What if the guilt and shame you carry as a mother or caretaker weren’t yours to begin with?
In this episode of The Big Silence, Karena Dawn sits down with Vanessa Bennett, LMFT, licensed depth therapist, and author of the new book, The Motherhood Myth
From growing up as a “parentified child” to raising her daughter with intention, Vanessa shares how generational wounds, from the “witch wound” to the “mother wound”, shape our lives in ways we may not realize. Together, they explore self-abandonment, the myth of perfection, codependency in relationships, and how to reclaim your identity through micro moments of self-choosing.
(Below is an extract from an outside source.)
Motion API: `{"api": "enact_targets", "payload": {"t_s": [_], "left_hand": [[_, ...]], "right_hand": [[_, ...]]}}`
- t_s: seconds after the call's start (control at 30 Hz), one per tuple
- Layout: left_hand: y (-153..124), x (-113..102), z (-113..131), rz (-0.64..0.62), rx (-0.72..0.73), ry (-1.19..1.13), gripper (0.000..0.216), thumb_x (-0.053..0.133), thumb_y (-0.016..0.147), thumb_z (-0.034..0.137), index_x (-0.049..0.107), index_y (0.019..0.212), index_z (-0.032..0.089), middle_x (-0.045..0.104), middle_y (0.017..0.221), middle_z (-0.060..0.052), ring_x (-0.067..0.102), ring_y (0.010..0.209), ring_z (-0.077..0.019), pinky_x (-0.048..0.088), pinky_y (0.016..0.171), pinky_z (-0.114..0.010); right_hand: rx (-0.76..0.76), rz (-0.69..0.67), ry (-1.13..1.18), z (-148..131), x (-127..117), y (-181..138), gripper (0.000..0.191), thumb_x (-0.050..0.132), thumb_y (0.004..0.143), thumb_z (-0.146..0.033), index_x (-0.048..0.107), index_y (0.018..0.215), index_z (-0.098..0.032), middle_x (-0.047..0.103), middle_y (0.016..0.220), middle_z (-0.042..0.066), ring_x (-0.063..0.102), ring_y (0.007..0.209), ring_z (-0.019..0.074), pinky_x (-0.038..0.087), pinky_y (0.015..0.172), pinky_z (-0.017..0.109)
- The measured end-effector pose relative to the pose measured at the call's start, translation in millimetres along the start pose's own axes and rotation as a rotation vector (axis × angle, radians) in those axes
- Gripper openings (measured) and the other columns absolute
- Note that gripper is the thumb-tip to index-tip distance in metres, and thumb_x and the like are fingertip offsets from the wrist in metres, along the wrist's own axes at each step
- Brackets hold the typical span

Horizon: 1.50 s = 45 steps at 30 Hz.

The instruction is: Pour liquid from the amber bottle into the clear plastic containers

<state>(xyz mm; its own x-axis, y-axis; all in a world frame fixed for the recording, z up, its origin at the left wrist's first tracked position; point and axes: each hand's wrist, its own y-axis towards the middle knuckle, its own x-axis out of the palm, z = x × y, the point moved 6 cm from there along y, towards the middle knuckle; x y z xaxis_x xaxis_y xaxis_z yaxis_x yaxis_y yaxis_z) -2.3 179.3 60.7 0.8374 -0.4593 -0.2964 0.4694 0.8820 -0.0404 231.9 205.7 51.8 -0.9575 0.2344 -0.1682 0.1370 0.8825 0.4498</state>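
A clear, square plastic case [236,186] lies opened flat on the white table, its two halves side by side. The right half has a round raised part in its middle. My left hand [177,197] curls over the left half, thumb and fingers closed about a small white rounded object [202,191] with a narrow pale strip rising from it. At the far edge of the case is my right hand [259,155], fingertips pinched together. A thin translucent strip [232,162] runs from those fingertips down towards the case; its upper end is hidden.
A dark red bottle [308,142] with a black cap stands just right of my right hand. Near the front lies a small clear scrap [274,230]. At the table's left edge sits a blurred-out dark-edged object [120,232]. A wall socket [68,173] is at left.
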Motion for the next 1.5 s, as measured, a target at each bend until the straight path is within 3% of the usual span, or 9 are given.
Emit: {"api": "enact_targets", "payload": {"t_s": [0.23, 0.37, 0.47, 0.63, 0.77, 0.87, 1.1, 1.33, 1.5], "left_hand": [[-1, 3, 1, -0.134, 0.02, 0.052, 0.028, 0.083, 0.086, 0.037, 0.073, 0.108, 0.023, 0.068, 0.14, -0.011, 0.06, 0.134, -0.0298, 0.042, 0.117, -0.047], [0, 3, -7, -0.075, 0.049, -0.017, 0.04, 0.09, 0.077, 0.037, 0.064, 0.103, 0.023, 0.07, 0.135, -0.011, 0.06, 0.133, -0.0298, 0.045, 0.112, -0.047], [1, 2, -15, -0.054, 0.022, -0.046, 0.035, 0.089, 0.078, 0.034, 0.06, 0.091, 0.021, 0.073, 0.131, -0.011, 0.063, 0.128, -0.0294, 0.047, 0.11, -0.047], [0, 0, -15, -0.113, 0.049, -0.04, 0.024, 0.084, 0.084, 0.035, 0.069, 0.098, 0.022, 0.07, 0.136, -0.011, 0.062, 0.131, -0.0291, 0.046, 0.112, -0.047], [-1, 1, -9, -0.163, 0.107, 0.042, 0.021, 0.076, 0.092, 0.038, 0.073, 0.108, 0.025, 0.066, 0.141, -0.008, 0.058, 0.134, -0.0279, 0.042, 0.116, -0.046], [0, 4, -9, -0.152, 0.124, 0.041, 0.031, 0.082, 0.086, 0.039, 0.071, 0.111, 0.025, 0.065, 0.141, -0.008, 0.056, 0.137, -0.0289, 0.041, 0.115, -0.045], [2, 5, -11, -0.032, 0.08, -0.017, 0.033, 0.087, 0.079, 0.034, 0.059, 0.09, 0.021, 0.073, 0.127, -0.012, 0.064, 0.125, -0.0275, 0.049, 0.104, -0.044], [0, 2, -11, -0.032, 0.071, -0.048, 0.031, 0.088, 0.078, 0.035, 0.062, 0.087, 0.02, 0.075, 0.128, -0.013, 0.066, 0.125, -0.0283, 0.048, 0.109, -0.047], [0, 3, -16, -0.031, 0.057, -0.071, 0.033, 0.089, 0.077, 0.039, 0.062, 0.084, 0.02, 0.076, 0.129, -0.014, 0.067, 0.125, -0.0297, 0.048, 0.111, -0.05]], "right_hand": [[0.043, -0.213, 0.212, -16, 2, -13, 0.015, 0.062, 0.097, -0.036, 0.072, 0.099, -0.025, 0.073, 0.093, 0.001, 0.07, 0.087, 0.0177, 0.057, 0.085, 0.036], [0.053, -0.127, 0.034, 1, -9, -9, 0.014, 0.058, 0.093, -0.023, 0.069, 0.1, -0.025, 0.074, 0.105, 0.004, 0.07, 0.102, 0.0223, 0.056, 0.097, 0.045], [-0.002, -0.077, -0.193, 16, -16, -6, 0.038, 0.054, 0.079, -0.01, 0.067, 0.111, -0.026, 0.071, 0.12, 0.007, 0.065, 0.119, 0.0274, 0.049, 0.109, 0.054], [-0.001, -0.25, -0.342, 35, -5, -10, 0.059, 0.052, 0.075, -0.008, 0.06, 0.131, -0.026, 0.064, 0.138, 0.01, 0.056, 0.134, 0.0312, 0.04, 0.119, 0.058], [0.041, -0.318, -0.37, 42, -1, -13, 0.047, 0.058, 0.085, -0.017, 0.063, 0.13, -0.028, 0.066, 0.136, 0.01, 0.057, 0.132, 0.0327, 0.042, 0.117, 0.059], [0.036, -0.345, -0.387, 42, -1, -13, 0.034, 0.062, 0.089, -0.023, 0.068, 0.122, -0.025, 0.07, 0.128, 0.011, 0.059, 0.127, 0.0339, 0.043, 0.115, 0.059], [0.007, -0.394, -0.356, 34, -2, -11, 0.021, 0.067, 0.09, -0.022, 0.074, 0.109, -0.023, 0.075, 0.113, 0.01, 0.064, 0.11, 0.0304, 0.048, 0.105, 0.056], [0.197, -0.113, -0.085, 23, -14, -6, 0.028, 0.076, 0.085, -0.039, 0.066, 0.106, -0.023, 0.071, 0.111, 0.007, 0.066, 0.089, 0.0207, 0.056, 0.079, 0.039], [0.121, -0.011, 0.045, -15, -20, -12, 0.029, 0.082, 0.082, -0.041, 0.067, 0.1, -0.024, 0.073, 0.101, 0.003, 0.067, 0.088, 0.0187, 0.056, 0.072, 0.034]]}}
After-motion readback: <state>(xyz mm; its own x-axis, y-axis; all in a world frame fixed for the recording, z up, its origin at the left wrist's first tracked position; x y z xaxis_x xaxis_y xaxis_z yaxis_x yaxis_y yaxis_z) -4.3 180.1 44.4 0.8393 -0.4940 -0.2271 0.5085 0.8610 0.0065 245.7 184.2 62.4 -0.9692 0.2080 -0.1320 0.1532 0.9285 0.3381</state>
Whether you’re a mother, daughter, partner, or friend, this conversation offers tangible ways to break cycles, set boundaries, and follow the breadcrumbs back to yourself.
How Do We Heal Generational Wounds Without Losing Ourselves?
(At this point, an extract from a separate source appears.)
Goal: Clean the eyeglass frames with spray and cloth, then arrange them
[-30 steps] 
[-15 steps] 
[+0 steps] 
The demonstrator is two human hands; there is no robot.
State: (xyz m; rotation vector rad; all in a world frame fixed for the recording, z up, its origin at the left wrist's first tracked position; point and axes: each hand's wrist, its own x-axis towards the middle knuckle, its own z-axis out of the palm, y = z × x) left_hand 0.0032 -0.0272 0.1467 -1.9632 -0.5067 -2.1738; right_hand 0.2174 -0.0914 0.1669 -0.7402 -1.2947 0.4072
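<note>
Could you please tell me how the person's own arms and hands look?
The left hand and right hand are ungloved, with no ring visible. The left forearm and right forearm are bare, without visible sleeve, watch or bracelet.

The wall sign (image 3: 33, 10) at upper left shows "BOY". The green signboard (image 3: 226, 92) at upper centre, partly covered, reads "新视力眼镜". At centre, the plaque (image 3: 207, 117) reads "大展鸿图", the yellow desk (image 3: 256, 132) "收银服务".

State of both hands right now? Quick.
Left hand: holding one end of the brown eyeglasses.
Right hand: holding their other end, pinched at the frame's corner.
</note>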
Vanessa reveals how recognizing inherited patterns and our part in them is the first step to breaking free.
(00:00:22) Depth Psychology and the Path to Individuation
- Vanessa explains depth psychology as the “psychology of the soul,” focusing on the whole being and the unconscious.
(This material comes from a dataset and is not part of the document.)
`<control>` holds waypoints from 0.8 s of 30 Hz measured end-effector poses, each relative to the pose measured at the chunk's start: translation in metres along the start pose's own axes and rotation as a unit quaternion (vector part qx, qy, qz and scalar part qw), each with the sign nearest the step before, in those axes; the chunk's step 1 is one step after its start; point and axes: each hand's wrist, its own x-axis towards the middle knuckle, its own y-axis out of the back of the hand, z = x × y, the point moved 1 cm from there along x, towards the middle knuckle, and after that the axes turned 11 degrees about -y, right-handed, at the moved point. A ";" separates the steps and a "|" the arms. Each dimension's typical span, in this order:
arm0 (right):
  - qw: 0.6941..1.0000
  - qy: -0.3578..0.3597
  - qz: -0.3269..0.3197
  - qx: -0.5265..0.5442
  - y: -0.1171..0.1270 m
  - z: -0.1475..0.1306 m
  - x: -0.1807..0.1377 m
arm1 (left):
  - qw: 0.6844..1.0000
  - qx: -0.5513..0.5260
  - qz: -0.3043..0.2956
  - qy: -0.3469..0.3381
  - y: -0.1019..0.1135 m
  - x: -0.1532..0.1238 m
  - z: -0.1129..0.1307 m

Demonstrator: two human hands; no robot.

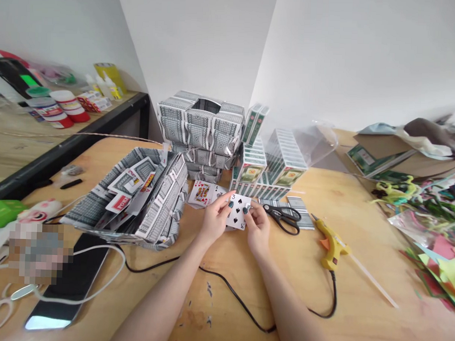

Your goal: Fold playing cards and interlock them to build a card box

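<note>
Both hands pinch one playing card, a three of spades, face up just above the wooden table. My left hand grips its left edge with thumb and fingers. On the card's right edge my right hand is closed. Two more face-up cards lie just behind. A box built of folded cards lies on its side to the left, and a taller card-built block stands behind.
Stacked card packs stand behind the hands. Black scissors and a yellow glue gun lie to the right, its black cord crossing under my forearms. A phone lies at the left, coloured paper scraps at the right.
</note>
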 end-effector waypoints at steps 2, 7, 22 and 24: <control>1.000 -0.010 0.000 0.016 0.000 0.001 0.002 | 1.000 -0.001 0.000 0.005 0.000 0.000 -0.002; 0.999 -0.027 0.003 0.021 0.001 0.003 0.003 | 1.000 -0.006 0.009 0.015 -0.001 -0.001 -0.003; 0.998 -0.038 0.003 0.042 0.000 0.002 0.003 | 1.000 0.006 0.017 0.004 -0.002 0.001 -0.002; 0.998 -0.037 0.003 0.041 0.000 0.002 0.004 | 1.000 0.005 0.018 0.005 -0.002 0.001 -0.002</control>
- Her upbringing as a parentified child and how it shaped her initial decision not to have children.
- The importance of holding your upbringing objectively to heal. “They're not all bad. And also, they're not all good.”
(00:06:11) The Trinity Wound: Witch, Sister, and Mother
- The witch wound: epigenetic trauma silencing women’s power, sexuality, and individuality.
- The sister wound: competition among women fueled by scarcity thinking.
- The mother wound: how women unconsciously uphold patriarchy and pass down harmful narratives.
- Why ending these cycles starts with self-awareness and modeling change for the next generation.
(00:12:30) Self-Abandonment, Guilt, and Rebuilding Your Sense of Self
- Guilt and shame are by design. They are tools of societal control, not signs you’re broken.
- Accept guilt as part of the process, then act anyway.
- Use “micro moments” (like saying no when you mean it) as bricks in the foundation of self-trust.
- Following breadcrumbs: orienting toward what makes you feel alive, even if it’s small or scary.
(00:22:09) Codependency, Resentment, and Healthy Boundaries
- We live in a codependent culture that teaches us to outsource our emotional regulation.
- Resentment as a diagnostic tool: a signal that a boundary is being crossed or unspoken.
- Attachment styles are fluid and change depending on the relationship dynamic.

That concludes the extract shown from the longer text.